EXERCISE PROMPT:
Extract every entry word for word. Skip the pictures.

━━━━━━━━━━

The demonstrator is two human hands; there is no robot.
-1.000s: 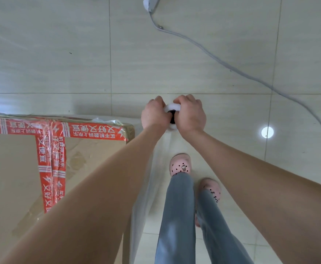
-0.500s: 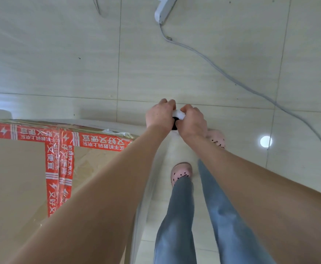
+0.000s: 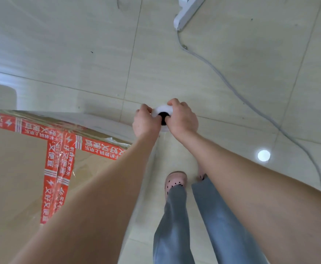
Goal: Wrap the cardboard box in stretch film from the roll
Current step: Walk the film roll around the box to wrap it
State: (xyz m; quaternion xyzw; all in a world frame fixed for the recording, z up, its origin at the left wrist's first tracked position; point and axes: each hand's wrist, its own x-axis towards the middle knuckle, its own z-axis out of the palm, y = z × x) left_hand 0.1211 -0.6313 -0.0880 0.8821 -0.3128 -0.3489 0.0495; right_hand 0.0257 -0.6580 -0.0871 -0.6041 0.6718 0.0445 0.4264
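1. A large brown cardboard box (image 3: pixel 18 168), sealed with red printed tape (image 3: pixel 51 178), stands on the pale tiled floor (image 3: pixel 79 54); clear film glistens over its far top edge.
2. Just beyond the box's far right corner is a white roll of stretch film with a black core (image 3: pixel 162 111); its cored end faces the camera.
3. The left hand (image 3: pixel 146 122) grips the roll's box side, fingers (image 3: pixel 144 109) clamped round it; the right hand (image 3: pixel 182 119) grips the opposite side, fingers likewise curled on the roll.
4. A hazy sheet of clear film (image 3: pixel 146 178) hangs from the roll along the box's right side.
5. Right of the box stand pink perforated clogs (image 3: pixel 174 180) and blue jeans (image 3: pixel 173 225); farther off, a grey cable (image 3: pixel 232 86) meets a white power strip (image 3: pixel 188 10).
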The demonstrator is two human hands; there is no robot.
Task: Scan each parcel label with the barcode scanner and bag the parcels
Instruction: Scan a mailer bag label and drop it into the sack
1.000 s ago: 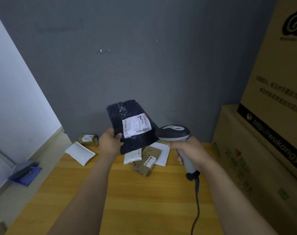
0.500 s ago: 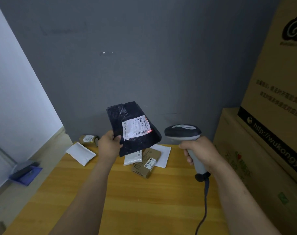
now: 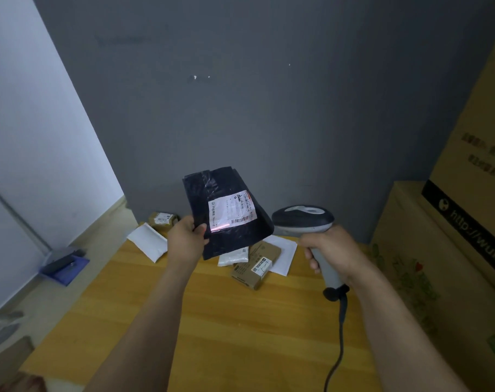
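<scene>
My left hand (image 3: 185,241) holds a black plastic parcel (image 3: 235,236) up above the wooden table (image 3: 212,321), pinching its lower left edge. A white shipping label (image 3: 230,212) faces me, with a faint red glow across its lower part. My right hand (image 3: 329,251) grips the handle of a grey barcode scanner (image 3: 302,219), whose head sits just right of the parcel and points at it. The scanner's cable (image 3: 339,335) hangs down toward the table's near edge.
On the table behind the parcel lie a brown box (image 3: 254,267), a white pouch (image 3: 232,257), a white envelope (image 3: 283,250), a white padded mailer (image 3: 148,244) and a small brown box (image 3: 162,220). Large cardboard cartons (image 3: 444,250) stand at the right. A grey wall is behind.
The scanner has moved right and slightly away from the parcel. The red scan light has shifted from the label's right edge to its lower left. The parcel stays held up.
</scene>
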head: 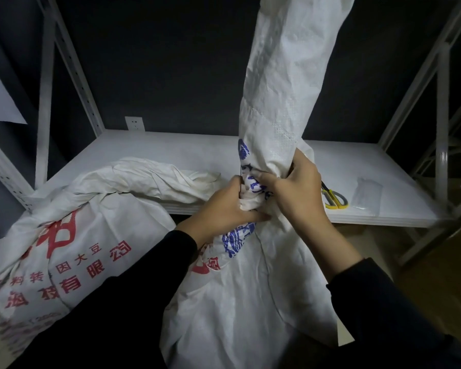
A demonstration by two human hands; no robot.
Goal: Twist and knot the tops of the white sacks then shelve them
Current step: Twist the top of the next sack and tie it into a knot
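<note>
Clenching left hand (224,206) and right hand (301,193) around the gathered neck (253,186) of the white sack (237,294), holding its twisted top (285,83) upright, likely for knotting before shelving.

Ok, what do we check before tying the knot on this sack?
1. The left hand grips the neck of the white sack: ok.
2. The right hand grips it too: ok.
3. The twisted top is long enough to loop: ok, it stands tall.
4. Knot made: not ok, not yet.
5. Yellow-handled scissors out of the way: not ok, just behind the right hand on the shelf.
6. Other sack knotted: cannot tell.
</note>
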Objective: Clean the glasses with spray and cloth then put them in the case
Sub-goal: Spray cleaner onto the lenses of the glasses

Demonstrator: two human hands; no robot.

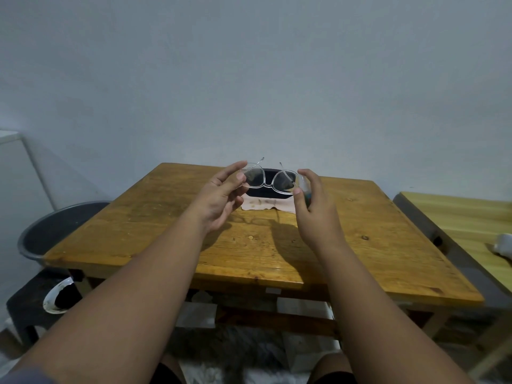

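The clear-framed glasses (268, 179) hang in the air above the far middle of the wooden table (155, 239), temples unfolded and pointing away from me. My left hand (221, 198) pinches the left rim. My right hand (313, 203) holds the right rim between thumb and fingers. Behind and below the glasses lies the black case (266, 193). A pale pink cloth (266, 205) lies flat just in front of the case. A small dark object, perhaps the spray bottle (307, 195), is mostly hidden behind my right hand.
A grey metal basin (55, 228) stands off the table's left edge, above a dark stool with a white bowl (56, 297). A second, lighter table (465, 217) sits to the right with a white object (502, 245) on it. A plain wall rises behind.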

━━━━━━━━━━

EXERCISE RESULT:
The demonstrator is two human hands; there is no robot.
-1.000s: 
-0.500s: 
+0.000s: 
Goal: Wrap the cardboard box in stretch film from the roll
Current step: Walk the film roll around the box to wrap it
State: (xyz m; quaternion xyzw; all in a world frame fixed for the recording, z up, its origin at the left wrist's first tracked position; point and axes: each hand's wrist, its own x-axis towards the middle knuckle, its own z-axis out of the palm, y = z × x) left_hand 0.1211 -0.6313 -0.0880 0.8821 -0.3128 -0.3489 0.0495; right_hand 0.0257 -0.6580 -0.0871 -0.6041 0.6718 0.0445 0.4264
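1. A large brown cardboard box (image 3: pixel 18 168), sealed with red printed tape (image 3: pixel 51 178), stands on the pale tiled floor (image 3: pixel 79 54); clear film glistens over its far top edge.
2. Just beyond the box's far right corner is a white roll of stretch film with a black core (image 3: pixel 162 111); its cored end faces the camera.
3. The left hand (image 3: pixel 146 122) grips the roll's box side, fingers (image 3: pixel 144 109) clamped round it; the right hand (image 3: pixel 182 119) grips the opposite side, fingers likewise curled on the roll.
4. A hazy sheet of clear film (image 3: pixel 146 178) hangs from the roll along the box's right side.
5. Right of the box stand pink perforated clogs (image 3: pixel 174 180) and blue jeans (image 3: pixel 173 225); farther off, a grey cable (image 3: pixel 232 86) meets a white power strip (image 3: pixel 188 10).
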The demonstrator is two human hands; there is no robot.
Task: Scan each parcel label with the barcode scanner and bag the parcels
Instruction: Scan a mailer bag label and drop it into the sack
1.000 s ago: 
0.500 s ago: 
now: 
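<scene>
My left hand (image 3: 185,241) holds a black plastic parcel (image 3: 235,236) up above the wooden table (image 3: 212,321), pinching its lower left edge. A white shipping label (image 3: 230,212) faces me, with a faint red glow across its lower part. My right hand (image 3: 329,251) grips the handle of a grey barcode scanner (image 3: 302,219), whose head sits just right of the parcel and points at it. The scanner's cable (image 3: 339,335) hangs down toward the table's near edge.
On the table behind the parcel lie a brown box (image 3: 254,267), a white pouch (image 3: 232,257), a white envelope (image 3: 283,250), a white padded mailer (image 3: 148,244) and a small brown box (image 3: 162,220). Large cardboard cartons (image 3: 444,250) stand at the right. A grey wall is behind.
The scanner has moved right and slightly away from the parcel. The red scan light has shifted from the label's right edge to its lower left. The parcel stays held up.
</scene>
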head: 
A demonstration by two human hands; no robot.
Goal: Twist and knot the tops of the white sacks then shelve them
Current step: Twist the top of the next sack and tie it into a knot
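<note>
Clenching left hand (224,206) and right hand (301,193) around the gathered neck (253,186) of the white sack (237,294), holding its twisted top (285,83) upright, likely for knotting before shelving.

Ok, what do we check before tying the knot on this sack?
1. The left hand grips the neck of the white sack: ok.
2. The right hand grips it too: ok.
3. The twisted top is long enough to loop: ok, it stands tall.
4. Knot made: not ok, not yet.
5. Yellow-handled scissors out of the way: not ok, just behind the right hand on the shelf.
6. Other sack knotted: cannot tell.
</note>
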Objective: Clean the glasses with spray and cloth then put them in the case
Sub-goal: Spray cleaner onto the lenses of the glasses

Demonstrator: two human hands; no robot.


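The clear-framed glasses (268, 179) hang in the air above the far middle of the wooden table (155, 239), temples unfolded and pointing away from me. My left hand (221, 198) pinches the left rim. My right hand (313, 203) holds the right rim between thumb and fingers. Behind and below the glasses lies the black case (266, 193). A pale pink cloth (266, 205) lies flat just in front of the case. A small dark object, perhaps the spray bottle (307, 195), is mostly hidden behind my right hand.
A grey metal basin (55, 228) stands off the table's left edge, above a dark stool with a white bowl (56, 297). A second, lighter table (465, 217) sits to the right with a white object (502, 245) on it. A plain wall rises behind.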

What the exercise required is now complete.